The NHC described Dorian as “stationary” with maximum sustained winds of 120mph (195km/h, marking it as a category three on the Saffir-Simpson hurricane scale.
But the NHC warned that the storm was still producing higher gusts and storm surges 10ft-15ft (3m to 4.5m) above normal, and the agency advised residents to remain in shelter on Grand Bahama throughout Tuesday.
The winds at the core of the storm were spinning so fast that the centre of the storm was collapsing on itself, causing it to expand and damage a larger area, according to the BBC Weather service.
Steve McAndrew, of the International Red Cross, told the BBC he had been involved in rescue operations for 20 years and could not recall a hurricane ever being listed as stationary.

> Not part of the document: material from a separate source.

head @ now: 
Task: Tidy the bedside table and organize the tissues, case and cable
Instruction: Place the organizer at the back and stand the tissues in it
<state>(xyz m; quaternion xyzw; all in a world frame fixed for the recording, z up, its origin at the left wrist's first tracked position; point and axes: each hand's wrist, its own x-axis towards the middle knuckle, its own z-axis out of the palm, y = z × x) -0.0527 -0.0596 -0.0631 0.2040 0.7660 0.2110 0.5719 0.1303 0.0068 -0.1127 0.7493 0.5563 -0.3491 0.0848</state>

Palm Beach county in Florida – less than 100 miles to the west – saw gusts of up to 60mph on Tuesday.
Eyewitness videos and reports painted a picture of massive and widespread flooding, with panicked families fleeing to their roofs to escape rising floodwaters.

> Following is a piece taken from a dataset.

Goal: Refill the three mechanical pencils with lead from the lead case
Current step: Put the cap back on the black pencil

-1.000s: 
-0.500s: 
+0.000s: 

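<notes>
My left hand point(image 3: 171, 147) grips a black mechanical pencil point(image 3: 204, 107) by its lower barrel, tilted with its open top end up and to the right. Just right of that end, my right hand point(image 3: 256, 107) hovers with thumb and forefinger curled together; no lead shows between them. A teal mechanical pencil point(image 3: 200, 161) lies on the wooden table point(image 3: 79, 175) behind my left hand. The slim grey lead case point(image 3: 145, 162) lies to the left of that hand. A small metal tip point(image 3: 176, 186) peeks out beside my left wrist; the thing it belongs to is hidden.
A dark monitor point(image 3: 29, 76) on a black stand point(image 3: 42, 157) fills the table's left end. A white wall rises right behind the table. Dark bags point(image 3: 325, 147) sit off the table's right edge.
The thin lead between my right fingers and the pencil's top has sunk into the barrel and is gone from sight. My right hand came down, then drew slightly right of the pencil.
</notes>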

The Bahamas Press showed video of the Rand Memorial Hospital in Freeport under water, with patients forced to evacuate. The news site also relayed calls for help from residents trapped on roofs for hours.
Freeport resident Yasmin Rigby told the Reuters agency: “People who thought they were safe are now calling for help”.
Grand Bahama’s international airport was under 6ft of water, while residents posting on Twitter said a church in Freeport had lost its roof and scores of people were in danger.
Another Twitter posting called for the rescue of an aunt and nine others from rising waters in the town.
Journalist Kyle Walkine tweeted that he was in a three-storey building “believed to be one of the strongest in Freeport, and it is shaking. But Dorian doesn’t want to move”.
Clint Watson, a journalist based in the capital Nassau, said people in Grand Bahama were being hit with “buckets of rain” and posting videos online showing water rising to the windows of their attics.
“You can’t fathom that but that’s what people are showing us with their videos,” he told the BBC. “And you can see the water outside pressing in. It’s stories like that and images like that that you can’t get out of your mind.”
One radio station told the Associated Press news agency it had received more than 2,000 distress messages.
The picture was clearer on the Abaco Islands after Dorian moved further west. The islands, with a population of about 17,000, bore the brunt of the storm. No hurricane had ever made landfall with greater wind speeds. Only the 1935 Labor Day hurricane can match Dorian’s 185mph.
In addition to the five killed there, another 21 injured were airlifted to the capital Nassau by the US Coast Guard.
Prime Minister Hubert Minnis said on Monday that reports from the Abaco Islands suggested the devastation was “unprecedented”, calling the hurricane a “historic tragedy”.
Rescue operations were reportedly underway in areas it was safe to enter.